### Required work
Repeat the data in full. Drop every picture.

### Dataset content
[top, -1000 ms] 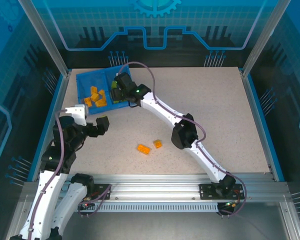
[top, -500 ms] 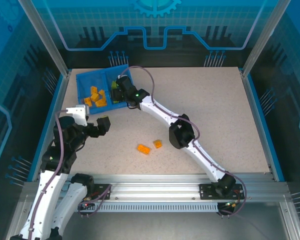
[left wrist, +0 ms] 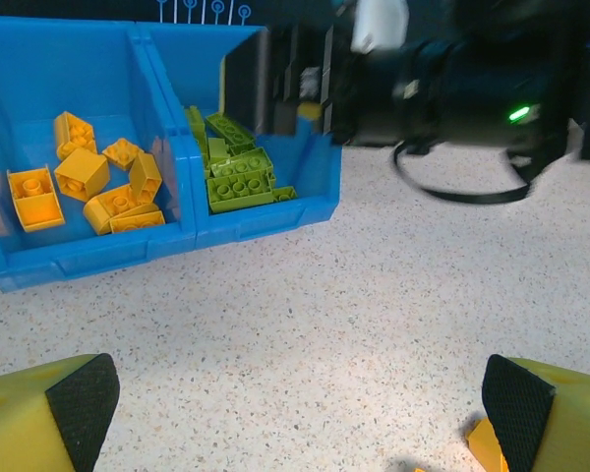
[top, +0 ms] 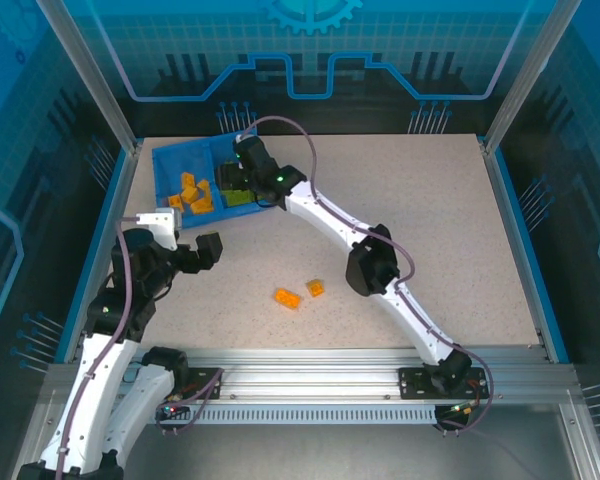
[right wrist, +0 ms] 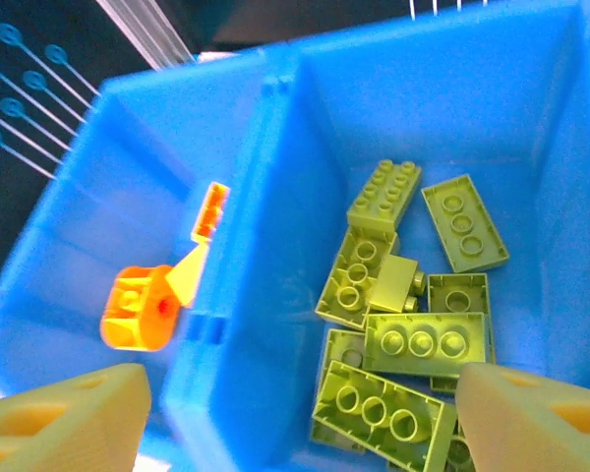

### Answer to the problem
[top, -1000 ms] 
[top, -500 ms] 
[left wrist, +0 ms] 
[top, +0 ms] 
[right wrist, +0 ms] 

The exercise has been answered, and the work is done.